- Huimin Location in Shandong
- Coordinates: 37°29′N 117°31′E﻿ / ﻿37.483°N 117.517°E
- Country: People's Republic of China
- Province: Shandong
- Prefecture-level city: Binzhou
- Township-level divisions: 3 subdistricts 12 towns
- County seat: Sunwu Subdistrict (孙武街道)

Area
- • Total: 1,363 km^{2} (526 sq mi)
- Elevation: 12 m (39 ft)

Population (2020 census)
- • Total: 569,975
- • Density: 418.2/km^{2} (1,083/sq mi)
- Time zone: UTC+8 (China Standard)
- Postal code: 251700
- Area code: 0543
- Website: huimin.gov.cn

= Huimin County =

Huimin County, also known by its Chinese name as Huimin Xian, is a county under the administration of the prefecture-level city of Binzhou in northwestern Shandong Province, China.

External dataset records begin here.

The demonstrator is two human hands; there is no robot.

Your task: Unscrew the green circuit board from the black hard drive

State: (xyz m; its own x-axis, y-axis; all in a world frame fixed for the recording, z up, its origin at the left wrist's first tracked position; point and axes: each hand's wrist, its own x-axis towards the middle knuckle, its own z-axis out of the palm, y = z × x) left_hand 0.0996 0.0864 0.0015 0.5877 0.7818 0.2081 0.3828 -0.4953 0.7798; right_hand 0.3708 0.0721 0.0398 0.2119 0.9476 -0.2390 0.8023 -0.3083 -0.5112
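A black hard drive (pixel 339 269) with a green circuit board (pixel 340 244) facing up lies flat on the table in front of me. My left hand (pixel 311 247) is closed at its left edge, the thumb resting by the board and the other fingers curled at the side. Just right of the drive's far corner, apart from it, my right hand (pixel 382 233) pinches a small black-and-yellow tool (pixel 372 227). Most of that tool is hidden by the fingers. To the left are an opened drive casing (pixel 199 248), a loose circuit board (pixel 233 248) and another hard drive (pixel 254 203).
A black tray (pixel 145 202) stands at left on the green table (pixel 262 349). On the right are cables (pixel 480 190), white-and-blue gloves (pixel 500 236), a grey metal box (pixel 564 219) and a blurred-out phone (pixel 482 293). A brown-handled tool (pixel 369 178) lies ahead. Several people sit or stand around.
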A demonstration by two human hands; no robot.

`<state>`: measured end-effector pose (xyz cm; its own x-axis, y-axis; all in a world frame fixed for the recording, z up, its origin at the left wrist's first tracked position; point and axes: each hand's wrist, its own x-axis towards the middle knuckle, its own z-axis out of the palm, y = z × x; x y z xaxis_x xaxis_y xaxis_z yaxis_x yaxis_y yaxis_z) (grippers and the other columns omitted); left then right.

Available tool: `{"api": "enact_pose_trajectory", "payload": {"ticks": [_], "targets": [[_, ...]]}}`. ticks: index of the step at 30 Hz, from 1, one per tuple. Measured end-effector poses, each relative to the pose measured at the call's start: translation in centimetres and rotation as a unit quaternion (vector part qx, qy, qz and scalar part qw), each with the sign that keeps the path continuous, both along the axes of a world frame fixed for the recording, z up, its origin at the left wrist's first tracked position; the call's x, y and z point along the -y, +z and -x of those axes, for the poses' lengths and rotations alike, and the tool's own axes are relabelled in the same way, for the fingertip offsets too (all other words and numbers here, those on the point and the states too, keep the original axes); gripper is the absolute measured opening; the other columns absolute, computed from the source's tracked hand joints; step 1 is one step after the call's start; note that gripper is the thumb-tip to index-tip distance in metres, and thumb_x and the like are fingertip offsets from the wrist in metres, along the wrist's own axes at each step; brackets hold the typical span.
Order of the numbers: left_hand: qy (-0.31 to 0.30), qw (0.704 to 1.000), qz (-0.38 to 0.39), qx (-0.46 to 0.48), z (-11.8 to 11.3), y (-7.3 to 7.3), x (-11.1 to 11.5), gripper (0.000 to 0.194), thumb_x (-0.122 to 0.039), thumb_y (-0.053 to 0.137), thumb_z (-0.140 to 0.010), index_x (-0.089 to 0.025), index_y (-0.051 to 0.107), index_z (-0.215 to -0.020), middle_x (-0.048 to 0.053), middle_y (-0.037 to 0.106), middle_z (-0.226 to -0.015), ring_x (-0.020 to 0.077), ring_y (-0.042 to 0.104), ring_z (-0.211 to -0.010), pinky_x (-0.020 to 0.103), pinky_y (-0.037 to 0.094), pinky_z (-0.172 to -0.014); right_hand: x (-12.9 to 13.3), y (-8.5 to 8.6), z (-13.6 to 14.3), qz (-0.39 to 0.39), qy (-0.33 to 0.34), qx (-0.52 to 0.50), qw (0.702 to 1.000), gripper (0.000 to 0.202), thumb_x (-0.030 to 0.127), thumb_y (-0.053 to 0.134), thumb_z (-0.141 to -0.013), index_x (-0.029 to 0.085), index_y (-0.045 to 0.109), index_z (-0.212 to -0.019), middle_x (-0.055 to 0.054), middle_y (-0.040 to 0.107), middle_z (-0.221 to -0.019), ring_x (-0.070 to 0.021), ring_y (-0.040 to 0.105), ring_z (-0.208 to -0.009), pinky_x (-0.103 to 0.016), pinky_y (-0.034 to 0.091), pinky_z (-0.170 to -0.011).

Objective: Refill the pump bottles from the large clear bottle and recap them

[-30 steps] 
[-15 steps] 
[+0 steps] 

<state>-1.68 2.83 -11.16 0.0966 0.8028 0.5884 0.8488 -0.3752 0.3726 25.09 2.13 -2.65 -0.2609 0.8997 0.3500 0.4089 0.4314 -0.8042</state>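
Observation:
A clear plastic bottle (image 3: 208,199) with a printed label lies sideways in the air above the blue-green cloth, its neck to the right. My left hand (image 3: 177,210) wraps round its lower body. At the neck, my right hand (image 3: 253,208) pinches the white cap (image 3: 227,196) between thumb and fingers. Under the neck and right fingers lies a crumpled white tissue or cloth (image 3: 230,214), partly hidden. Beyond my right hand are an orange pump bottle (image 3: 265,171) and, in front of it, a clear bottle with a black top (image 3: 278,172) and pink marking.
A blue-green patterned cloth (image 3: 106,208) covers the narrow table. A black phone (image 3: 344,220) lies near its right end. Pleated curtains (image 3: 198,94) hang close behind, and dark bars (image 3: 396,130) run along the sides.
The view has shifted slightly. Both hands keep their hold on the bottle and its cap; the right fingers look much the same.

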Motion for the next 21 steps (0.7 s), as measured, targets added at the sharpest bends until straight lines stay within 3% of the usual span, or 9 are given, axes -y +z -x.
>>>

Its population was 569,975 in 2020.

==History==
The area of present-day Huimin County was held by Dongyi tribes during China's Shang dynasty before being organized as the state of Qi by Jiang Ziya shortly after the establishment of the Zhou. Following the collapse of the Qin, a Qi Kingdom was reëstablished in the area during the Chu–Han Contention and early Han before being reorganized first as the Jibei Kingdom and then as Pingyuan Commandery.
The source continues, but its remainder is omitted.